# Flat Roof coating



## twildey (Dec 17, 2008)

Hi,

I have a small (7'x20') flat porch roof that needs some attention. I looks like it is a tin roof, but the previous owner coated it with something, maybe that silver aluminum coating, and it is beginning to crack in many spots and is just really wearing away. Can I just coat over the whole thing with Henry Fibered Asphalt roof coating now and then come back in the spring and coat it with an elastomeric coating once the weather warms up? Thanks!


----------



## Slyfox (Jun 13, 2008)

It's hard to give advice with pictures to look at,
it's impossible to do with out them.

Before using any coating,
you should first do a thorough inspection of the entire area checking for bad/soft spots in the decking,
check to make sure water is flowing properly into and through the gutters, and check where the flat ties into the sloped roof 'if any' and walls, etc.
in other words try and pin point the actual leak before you cover everything.

The surface will need to be clean and dry before you start as well,
and will need to remain dry for several hours afterword's,
thus do not install the coating in the AM if there's a chance of rain/snow that same day in the PM.


----------



## twildey (Dec 17, 2008)

thanks for the reply. I don't think there are any leaks and the decking seems to be solid in all places. Water is running to gutters as it should in all areas. I am just figuring that I should coat it before it gets too cold out and to avoid any potential leaks. Just wanted to get some opinions of the roof coating material.


----------



## BornaRoofer (Sep 19, 2008)

Coating on a metal roof only prevents rust and looks pretty. It doesn't stop leaks. If its metal and isn't rusty and doesn't leak id leave it alone.


----------



## AaronB (Jan 29, 2005)

BornaRoofer said:


> Coating on a metal roof only prevents rust and looks pretty. It doesn't stop leaks..


Severely ignorant comment.


----------



## BornaRoofer (Sep 19, 2008)

I beg to differ. If I paid for a nice new metal roof and had to put a coating on it to stop the leaks? Please. Do you paint over holes in drywall to?
The metal is what is supposed to keep out the water not the paint. The paint and coatings typically applied are to prevent rust not water proof.
If your talking about the thick mil spray coatings that's a different story but still your apparently covering a metal roof with holes and leaks.
So I stick to my severely ignorant comment.


----------



## poppameth (Oct 2, 2008)

Some coatings, especially elastomerics, are designed in part to seal leaks. I'm talking pinholes, nothing major. But yes such coatings do serve this purpose. 

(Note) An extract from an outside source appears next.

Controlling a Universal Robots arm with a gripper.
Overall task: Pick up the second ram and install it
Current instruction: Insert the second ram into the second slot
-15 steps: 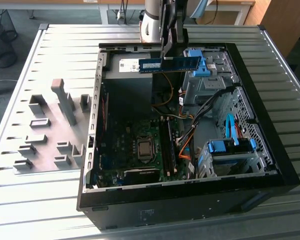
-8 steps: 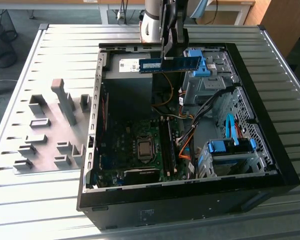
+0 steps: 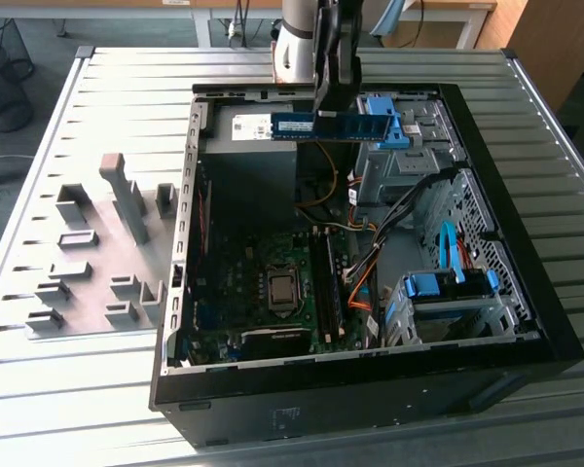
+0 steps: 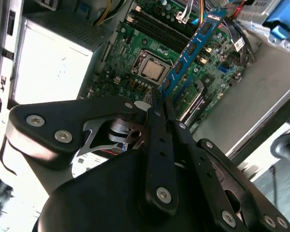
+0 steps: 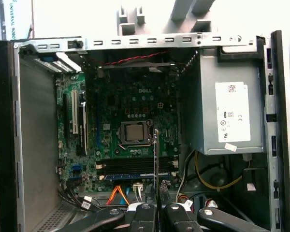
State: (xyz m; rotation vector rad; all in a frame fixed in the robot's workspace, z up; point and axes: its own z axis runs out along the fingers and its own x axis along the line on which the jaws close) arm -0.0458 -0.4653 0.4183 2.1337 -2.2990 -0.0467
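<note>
The gripper [image 3: 323, 113] was clamped on the second ram [image 3: 333, 127], holding it level in the air above the far edge of the open computer case [image 3: 370, 401]. The pickup looked done. Seating it on the motherboard [image 3: 241, 284] was not.

so the gripper [image 3: 327, 113] is pinching the second ram [image 3: 355, 128] by its top edge, level, up over the far end of the open pc case [image 3: 370, 375], well above the motherboard [image 3: 238, 282], with grey fixture blocks [image 3: 127, 209] on the slatted metal table [image 3: 78, 389] at the exterior view's left
</note>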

As for the original question, if you want elastomeric on it, don't coat it with asphalt now. Asphalt is one of the hardest products to coat over on a roof. You can do it. Acrylic DTMs work and Elastomerics work better than anything else over it. It's still an iffy proposition though. Any asphalt coating you put on needs to age a fair while to weather the solvents out of it before recoating with an acrylic product. No paint company is going to stand behind their product if you use it this way.

I'd wait until spring to tackle it. Once the weather is good, scrape down and if possible power wash as much of the old coating off as you can get (since it's already disappearing.) If you have any major rust problems, I'd hit it with a coat of Ospho or similar product. This is an acid wash that will chemically neutralize the rust. Then I'd prime it with a red oxide DTM primer to avoid future rust issues. Patch any spots you suspect are leaking or you expect to leak with a good quality elastomeric patching compound and then put a couple coats of a good elastomeric roof coating on there. That's the full scale treatment I'd recommend. It may seem excessive, but if you do it right to begin with you won't have to touch that roof again for a very long time.

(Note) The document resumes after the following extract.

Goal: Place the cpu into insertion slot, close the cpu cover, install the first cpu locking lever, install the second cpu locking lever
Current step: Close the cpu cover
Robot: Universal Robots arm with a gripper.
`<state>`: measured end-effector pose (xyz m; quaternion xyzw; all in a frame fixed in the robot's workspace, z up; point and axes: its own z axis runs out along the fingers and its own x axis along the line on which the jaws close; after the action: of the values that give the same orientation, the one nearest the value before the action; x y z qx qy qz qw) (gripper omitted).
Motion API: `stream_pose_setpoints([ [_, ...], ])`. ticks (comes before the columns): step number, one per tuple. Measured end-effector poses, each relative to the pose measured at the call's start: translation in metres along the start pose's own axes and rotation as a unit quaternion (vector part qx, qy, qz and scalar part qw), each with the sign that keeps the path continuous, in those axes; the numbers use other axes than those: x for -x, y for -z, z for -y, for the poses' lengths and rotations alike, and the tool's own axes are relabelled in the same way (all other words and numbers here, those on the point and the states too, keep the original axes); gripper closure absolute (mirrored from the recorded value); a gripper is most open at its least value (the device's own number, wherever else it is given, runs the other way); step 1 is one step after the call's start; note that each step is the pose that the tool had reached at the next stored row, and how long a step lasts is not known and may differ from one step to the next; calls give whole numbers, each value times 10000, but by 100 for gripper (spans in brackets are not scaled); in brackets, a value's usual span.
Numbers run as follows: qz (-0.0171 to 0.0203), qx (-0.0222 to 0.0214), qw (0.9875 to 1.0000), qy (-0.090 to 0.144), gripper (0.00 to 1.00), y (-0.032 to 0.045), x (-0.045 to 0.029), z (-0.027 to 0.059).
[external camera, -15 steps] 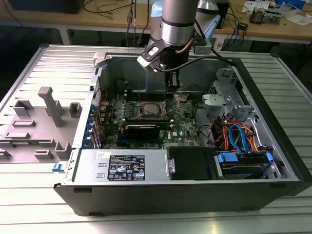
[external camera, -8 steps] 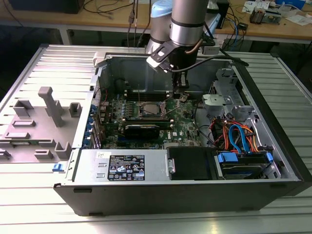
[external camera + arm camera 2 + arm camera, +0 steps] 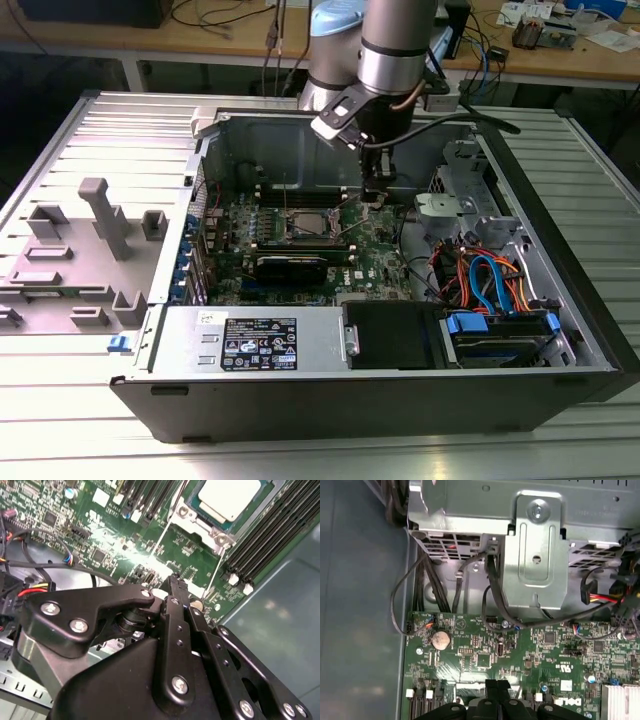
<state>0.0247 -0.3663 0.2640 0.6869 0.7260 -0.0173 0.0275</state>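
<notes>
Your pincer (image 3: 173, 582) is clenched and empty at three o'clock of the insertion slot (image 3: 288, 227) in the exterior view. Push the nearby locking lever (image 3: 216, 567) slowly and squarely.

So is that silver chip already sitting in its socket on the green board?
Yes, in the second wrist view the cpu lies flat inside the insertion slot, with the silvery metal rim around it.
</notes>
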Motion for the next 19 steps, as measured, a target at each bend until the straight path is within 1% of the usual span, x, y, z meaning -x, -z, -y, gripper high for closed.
stream_pose_setpoints([
  [2,0,-3,10000,1,89,-4,-4,-39],
  [3,0,-6,10000,1,89,-10,-10,-73],
  [6,0,-9,10000,4,89,-31,-22,-124],
  [10,-1,-18,10000,5,89,-50,-27,-156],
  [15,-3,-56,10000,7,89,-120,-32,-164],
  [19,-4,-76,10000,8,89,-146,-30,-224],
])
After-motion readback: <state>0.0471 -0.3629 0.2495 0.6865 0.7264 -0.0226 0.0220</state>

For this type of stuff we usually use product from Richards Paint company. www.richardspaint.com
They have some very good elastomerics for less than many of the other big brands.
Recommended:
290 Roof Shield Thermal Elastomeric Ceramic Roof Coating
http://richardspaint.com/datasheets/290%20pds.pdf

P830 Seal-Flex Smooth Brush Grade Elastomeric Patch
http://richardspaint.com/datasheets/P-830 pds.pdf

Ospho
http://www.ospho.com/


----------



## AaronB (Jan 29, 2005)

BornaRoofer said:


> I beg to differ. If I paid for a nice new metal roof and had to put a coating on it to stop the leaks? Please. Do you paint over holes in drywall to?
> The metal is what is supposed to keep out the water not the paint. The paint and coatings typically applied are to prevent rust not water proof.
> If your talking about the thick mil spray coatings that's a different story but still your apparently covering a metal roof with holes and leaks.
> So I stick to my severely ignorant comment.


Yes, I am talking about thick film build instant set polyurea membranes. They are used to completely encapsulate and seal metal roofs. Quite successfully, I might add.

We go with a 48 mil average. Some want more life so we go thicker. One pass. No wash offs even when it rains a minute after we stop spraying.


----------